Well, from the top of my head, I can give you two reasons: 1. The zip distribution of my program went down from 2.9MB to 1.7MB. I would say that's a nice improvement. 2. For some reason, purify refuses to load *mm dlls (no such problems with gtk dlls). Having a statically linked binary allows people to analyze it with purify (well, to some extent, as you still have to manually match the instruction pointer addresses with function names), adding a nice tool to the mingw stack (which really lacks this kind of tools), and improving security/stability of the program, etc... There's also the minor bonus of having a single binary, instead of a binary and a bunch of dlls. My program won't be able to use the system-installed glibmm/gtkmm anyway, due to different C++ ABI (I use gcc 4.4, and there are at least 5 incompatible ABI versions I can think of right now). So, I don't really see a point in dragging eight or so dlls just for a single binary.
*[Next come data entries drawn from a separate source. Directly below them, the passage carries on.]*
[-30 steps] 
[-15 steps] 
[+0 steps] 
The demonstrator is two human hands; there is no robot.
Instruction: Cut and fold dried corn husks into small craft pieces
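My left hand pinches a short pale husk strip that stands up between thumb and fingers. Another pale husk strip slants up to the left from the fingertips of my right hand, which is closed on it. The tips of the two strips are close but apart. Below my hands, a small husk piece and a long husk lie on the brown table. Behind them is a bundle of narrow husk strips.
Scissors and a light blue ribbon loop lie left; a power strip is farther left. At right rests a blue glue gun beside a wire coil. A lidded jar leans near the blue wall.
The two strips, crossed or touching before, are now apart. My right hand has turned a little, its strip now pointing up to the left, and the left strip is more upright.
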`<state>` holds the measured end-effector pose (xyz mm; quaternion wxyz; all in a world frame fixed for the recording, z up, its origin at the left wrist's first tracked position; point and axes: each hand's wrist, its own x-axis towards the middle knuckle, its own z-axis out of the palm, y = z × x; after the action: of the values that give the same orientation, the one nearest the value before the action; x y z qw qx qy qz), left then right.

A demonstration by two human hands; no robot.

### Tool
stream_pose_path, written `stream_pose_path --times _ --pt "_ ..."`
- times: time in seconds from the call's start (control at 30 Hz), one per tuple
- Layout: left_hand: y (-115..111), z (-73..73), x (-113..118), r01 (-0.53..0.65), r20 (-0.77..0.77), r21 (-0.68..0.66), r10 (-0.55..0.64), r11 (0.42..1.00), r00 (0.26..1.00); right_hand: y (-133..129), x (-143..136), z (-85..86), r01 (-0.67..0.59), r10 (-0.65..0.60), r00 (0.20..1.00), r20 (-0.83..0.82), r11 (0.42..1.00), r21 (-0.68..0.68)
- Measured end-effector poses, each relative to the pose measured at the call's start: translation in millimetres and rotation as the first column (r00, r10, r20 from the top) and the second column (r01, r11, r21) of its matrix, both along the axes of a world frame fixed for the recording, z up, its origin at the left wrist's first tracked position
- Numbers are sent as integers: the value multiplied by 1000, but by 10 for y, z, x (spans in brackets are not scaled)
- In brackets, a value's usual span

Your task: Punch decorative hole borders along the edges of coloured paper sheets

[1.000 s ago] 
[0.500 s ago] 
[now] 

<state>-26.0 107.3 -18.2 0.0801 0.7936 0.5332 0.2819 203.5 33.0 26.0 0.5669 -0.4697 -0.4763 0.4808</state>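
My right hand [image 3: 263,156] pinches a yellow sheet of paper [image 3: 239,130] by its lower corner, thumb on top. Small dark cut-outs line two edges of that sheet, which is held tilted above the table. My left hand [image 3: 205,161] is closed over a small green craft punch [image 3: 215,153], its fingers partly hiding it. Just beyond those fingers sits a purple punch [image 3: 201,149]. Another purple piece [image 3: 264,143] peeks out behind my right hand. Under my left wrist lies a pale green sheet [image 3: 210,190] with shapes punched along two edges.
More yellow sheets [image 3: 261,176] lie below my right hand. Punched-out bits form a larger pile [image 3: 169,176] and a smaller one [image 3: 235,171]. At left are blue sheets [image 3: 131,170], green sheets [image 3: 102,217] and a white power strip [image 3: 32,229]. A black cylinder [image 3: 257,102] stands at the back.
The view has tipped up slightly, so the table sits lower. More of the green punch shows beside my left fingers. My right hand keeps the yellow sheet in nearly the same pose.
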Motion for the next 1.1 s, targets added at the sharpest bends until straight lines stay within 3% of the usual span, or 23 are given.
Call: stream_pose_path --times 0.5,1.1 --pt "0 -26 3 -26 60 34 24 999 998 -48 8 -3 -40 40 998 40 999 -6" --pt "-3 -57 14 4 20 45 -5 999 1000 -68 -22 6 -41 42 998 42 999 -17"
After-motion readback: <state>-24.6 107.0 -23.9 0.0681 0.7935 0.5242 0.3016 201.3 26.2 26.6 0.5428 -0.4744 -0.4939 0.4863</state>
(In reply to comment #0) > Only glibmm seems to be affected. I was able to build libsigc++, cairomm, > pangomm and gtkmm statically without any patches, and link an executable > against them. For gtkmm, was this after you patched glibmm already or before? I can't build gtkmm statically, either. However, since it also checks for GLIBMM_DLL being defined for the symbol declarations, this doesn't surprise me. Currently, this would mean that if glibmm is built statically, then gtkmm needs to be built statically as well, and vice versa.
I built static gtkmm after installing static glibmm and friends. I didn't try building dynamic gtkmm with static glibmm, but looking at the source code, I guess you're right. If this is a problem, I guess gtkmm could be patched too to use / define GTKMM_DLL instead of GLIBMM_DLL.
(In reply to comment #5) > If this is a problem, I guess gtkmm could be patched too to > use / define GTKMM_DLL instead of GLIBMM_DLL. I did this, and also applied your patch to glibmm. Thanks.